---------- Material provided ----------
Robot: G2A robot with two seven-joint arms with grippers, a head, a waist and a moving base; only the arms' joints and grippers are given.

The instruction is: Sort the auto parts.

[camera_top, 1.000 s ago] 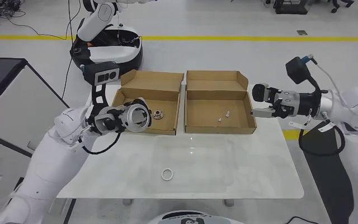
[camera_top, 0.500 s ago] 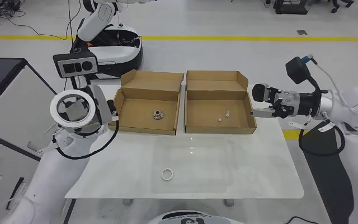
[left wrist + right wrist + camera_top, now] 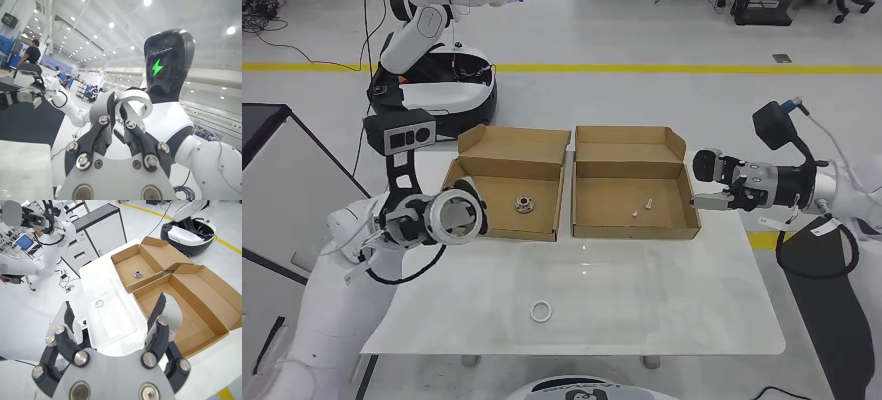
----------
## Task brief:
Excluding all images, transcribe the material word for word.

## Solution to the exercise:
Robot: G2A robot with two seven-joint arms with grippers, a head, a waist and a moving base; only the arms' joints and grippers are given.

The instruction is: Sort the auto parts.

[camera_top, 1.000 s ago] 
[camera_top, 0.500 s ago] 
[left wrist + right wrist + camera_top, now] 

The exercise has been answered in full.